• [^] # Re: Belle déformation

    Posté par (site web personnel, Mastodon) . En réponse au journal Être propriétaire d'un logiciel libre. Évalué à 2.

    Ah merci de ton commentaire, car ce sont des commentaires de ce genre que j'attends.

    Le problème est que tu mélanges des notions de propriété matérielle avec des notions de possessions immatérielles.

    Déjà tu commences par une dissociations propriété/possession, est-ce que l'on retrouve cette dissociation dans le droit ? En fait je n'aime pas du tout l'expression de "propriété intellectuelle", et je n'ai assumé ce terme de propriété que parce qu'on l'entend partout. Mais je pense que le terme de "possession" n'est pas meilleur.

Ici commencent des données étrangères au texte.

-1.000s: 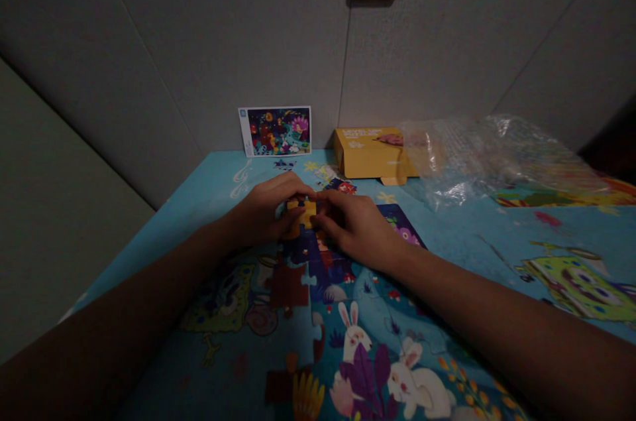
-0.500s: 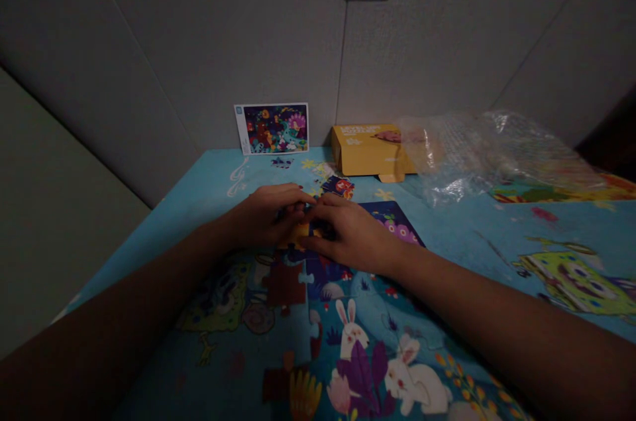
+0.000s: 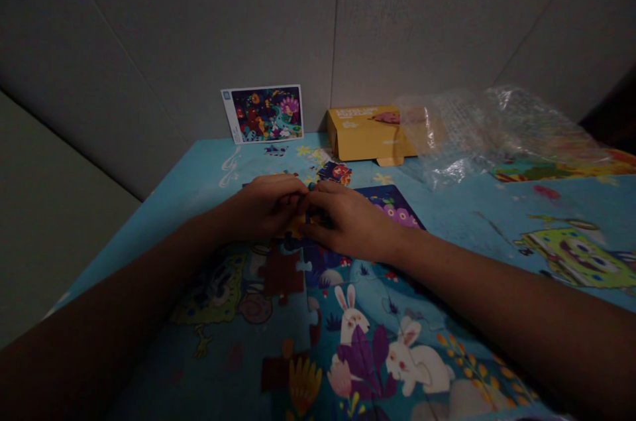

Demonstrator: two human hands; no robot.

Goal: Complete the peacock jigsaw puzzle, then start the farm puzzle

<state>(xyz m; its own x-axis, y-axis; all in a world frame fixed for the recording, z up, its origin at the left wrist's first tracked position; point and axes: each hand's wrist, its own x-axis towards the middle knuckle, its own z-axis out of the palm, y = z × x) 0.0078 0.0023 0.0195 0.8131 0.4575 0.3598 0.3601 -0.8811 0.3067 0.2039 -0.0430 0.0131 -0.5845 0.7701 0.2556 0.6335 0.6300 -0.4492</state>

    J'ai joué le jeu d'appliquer la définition de propriété pour voir si ça marchait. On y arrive plus ou moins avec des pirouettes (la copie) et des déformations que d'autres pointent du doigt.

    Toi-même, malgré tes guillemets, tu ne peux t'empêcher de dire qu'une œuvre "appartient" à son auteur, pourtant dans ton "bref" tu dis bien qu'il n'y a pas de propriétaire mais que des auteurs.

    Je me demande si la source de toutes ces confusions n'est pas le fait justement d'avoir confondu auteur et propriétaire ? Par exemple, il est très répandu que les gens posent des "copyright mon nom" partout. Dans la plupart des cas, ils veulent juste qu'on sache que c'est eux qui l'ont écrit et ils confondent "je suis l'auteur" avec "tout droit réservé".

    Deux exemples significatifs tirés de la vraie vie :

    • Récemment j'ai vu dans un magazine "© Michel Ange" à coté d'une peinture de Michel Ange : le gars voulait juste dire que c'était une peinture de Michel Ange.
    • Il y a aussi des gens qui écrivent des partitions pour des cérémonies religieuses et qui écrivent systématiquement "copyright moi" sans s'imaginer que par là même ils écrivent "interdit de s'en servir pour une cérémonie religieuse" (ça va faire plaisir aux anticléricaux de DLFP ;)

    En plus de l'absurdité d'utiliser un concept anglo-saxon (le copyright ne veut rien dire en France) cela témoigne surtout d'une confusion d'intérêts. Au final tout le monde parle de propriété alors que c'est un terme qui ne peut pas s'appliquer. Dans ce cas là on ne peut même jamais parler de logiciel "propriétaire" puisque, par exemple, même Microsoft n'est pas propriétaire de Windows et n'en est que l'auteur (à la rigueur le détenteur des droits sur le logiciel, mais pas le détenteur du logiciel).